> Work required
Transcribe everything in the listing as written, and let no image into the copy.

───

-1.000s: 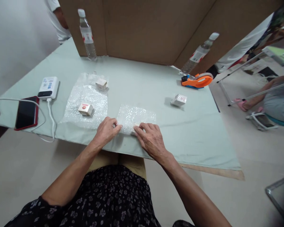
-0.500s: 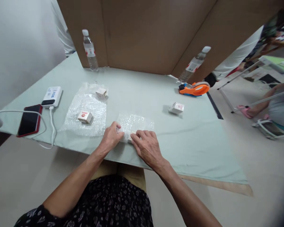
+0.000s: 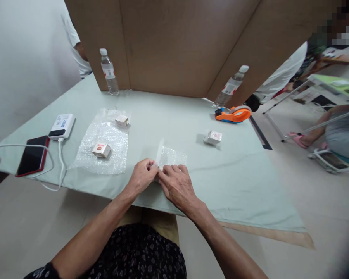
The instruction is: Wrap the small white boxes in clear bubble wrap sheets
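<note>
L hand (image 3: 142,174): thumb + index pinched tog. on the L margin of the small bubble wrap (image 3: 173,155), approx. mid near edge of table (image 3: 238,182). R hand (image 3: 177,188): fingers bunched, pressing on the wrap's near side; what's under them is hidden, so can't tell if clamped on anything.

Risks (my judgement): wrap is springy, so a slack L pinch could let the margin pop up. Work is close to near edge; a slip toward the body might drop it off. Pressing too hard w/ R could burst bubbles or dent whatever is beneath.

Labels: box w/ red emblem (image 3: 101,150), on large bubble wrap (image 3: 88,157) toward L edge, has round red mark + red band; wording n/r. Wrapped box (image 3: 214,137), toward R edge: reddish print, n/r. Power bank (image 3: 62,124), nr L edge: blue print, too small. L bottle (image 3: 109,74) and R bottle (image 3: 230,87), both at far edge: white/red labels, brand n/r.
</note>
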`<state>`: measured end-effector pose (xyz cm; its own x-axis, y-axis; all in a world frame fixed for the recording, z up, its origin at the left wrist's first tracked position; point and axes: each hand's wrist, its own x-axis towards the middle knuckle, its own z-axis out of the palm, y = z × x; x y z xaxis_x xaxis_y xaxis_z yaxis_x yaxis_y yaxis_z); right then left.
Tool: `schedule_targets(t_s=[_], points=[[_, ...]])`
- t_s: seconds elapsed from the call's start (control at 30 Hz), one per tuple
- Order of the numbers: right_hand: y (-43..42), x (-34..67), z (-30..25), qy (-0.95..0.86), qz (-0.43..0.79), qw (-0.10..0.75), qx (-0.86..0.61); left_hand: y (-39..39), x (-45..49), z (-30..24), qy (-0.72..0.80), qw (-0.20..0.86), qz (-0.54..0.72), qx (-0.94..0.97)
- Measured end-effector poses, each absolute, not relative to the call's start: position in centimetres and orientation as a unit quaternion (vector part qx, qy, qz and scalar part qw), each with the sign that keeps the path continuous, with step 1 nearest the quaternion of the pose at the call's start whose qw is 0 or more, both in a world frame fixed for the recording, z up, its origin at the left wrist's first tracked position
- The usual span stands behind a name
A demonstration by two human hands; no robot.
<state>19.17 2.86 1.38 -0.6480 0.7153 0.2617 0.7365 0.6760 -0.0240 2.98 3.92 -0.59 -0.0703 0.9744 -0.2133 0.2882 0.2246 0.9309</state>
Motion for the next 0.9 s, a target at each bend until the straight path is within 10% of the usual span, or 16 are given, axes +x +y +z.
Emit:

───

> Answer for the task
-1.000s: 
-0.500s: 
+0.000s: 
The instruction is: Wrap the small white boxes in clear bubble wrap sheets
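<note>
L hand (image 3: 142,174): thumb + index pinched tog. on the L margin of the small bubble wrap (image 3: 173,155), approx. mid near edge of table (image 3: 238,182). R hand (image 3: 177,188): fingers bunched, pressing on the wrap's near side; what's under them is hidden, so can't tell if clamped on anything.

Risks (my judgement): wrap is springy, so a slack L pinch could let the margin pop up. Work is close to near edge; a slip toward the body might drop it off. Pressing too hard w/ R could burst bubbles or dent whatever is beneath.

Labels: box w/ red emblem (image 3: 101,150), on large bubble wrap (image 3: 88,157) toward L edge, has round red mark + red band; wording n/r. Wrapped box (image 3: 214,137), toward R edge: reddish print, n/r. Power bank (image 3: 62,124), nr L edge: blue print, too small. L bottle (image 3: 109,74) and R bottle (image 3: 230,87), both at far edge: white/red labels, brand n/r.
</note>
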`<state>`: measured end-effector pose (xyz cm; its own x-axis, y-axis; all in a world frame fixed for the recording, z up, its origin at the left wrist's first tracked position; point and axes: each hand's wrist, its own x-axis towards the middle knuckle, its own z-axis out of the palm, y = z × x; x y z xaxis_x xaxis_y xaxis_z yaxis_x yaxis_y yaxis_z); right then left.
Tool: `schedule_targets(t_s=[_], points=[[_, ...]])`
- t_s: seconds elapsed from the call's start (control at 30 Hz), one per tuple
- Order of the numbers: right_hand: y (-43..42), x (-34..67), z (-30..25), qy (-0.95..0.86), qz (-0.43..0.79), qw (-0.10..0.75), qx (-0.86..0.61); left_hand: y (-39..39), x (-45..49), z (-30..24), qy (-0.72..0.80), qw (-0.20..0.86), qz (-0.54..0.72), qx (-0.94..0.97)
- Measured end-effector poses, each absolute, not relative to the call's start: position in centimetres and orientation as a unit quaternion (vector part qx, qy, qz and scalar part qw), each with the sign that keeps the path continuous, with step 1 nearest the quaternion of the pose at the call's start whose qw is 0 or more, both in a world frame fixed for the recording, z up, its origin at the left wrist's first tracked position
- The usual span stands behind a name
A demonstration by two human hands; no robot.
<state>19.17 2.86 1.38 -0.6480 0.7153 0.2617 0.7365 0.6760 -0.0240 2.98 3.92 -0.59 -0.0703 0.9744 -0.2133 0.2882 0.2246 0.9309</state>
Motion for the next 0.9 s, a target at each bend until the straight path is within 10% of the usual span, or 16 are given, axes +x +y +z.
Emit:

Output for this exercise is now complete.